75 Por outro lado, apesar de muitas obras serem exibidas em galerias, museus e teatros, as artes se misturam aos meios de comunicação, circulam pela internet, assumem papéis sociais. Performances e instalações levam a novas maneiras de registro das obras; coletivos artísticos dissolvem ou ressignificam a função do autor. Ao mesmo tempo, a produção de artistas emergentes vem à tona e o grande público, que por vezes se afasta das linguagens mais experimentais, faz filas em exposições de artistas renascentistas ou românticos e toma contato com as obras pelos meios de comunicação de massa e pela internet.

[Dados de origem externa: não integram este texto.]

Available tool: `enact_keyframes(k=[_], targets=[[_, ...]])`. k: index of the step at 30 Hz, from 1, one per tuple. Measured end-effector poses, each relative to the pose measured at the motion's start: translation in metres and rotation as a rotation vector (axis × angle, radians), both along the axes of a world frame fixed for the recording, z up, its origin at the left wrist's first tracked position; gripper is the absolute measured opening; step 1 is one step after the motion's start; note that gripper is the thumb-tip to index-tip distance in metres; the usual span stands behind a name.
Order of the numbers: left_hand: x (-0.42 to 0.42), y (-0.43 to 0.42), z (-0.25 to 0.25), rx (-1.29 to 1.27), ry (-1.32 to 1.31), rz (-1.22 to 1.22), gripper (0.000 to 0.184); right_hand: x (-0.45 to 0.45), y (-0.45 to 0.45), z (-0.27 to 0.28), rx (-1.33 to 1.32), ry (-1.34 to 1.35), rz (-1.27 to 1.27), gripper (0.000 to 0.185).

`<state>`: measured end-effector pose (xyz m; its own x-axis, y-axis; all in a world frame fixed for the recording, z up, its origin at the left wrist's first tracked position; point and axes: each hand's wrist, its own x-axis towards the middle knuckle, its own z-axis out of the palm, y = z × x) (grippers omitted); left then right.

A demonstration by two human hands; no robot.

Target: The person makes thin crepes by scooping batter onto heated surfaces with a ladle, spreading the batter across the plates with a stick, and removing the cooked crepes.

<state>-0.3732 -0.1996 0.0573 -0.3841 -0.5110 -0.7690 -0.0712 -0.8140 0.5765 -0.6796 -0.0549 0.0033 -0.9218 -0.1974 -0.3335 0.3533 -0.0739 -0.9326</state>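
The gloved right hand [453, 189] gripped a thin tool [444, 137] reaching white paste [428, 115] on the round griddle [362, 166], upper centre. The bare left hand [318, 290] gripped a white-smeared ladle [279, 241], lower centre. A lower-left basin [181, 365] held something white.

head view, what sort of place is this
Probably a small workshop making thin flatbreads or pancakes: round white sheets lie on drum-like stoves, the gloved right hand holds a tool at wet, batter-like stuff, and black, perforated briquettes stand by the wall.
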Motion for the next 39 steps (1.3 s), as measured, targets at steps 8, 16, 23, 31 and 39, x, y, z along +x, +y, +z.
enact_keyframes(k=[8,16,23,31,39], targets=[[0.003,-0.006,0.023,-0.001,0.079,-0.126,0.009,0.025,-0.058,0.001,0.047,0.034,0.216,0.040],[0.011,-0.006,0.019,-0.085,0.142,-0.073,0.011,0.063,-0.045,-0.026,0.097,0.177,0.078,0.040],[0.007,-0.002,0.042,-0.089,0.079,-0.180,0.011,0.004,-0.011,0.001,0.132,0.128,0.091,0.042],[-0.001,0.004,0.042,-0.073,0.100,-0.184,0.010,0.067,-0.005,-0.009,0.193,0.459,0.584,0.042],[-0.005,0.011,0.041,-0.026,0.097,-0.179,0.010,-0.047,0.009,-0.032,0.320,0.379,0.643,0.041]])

Percebe-se assim, duas dimensões da produção artística que coexistem na atualidade: o mercado global de obras de alto valor financeiro e o trabalho de artistas e produtores culturais emergentes, em grande parte pouco conhecidos, que diariamente resistem ou se adaptam às forças do mercado, da economia. Por sua vez, o público também oscila entre as especificidades das linguagens experimentais, as redes de artistas contemporâneos e a arte apropriada pelos meios de comunicação de massa, que se integra à publicidade, aos filmes comerciais, às telenovelas.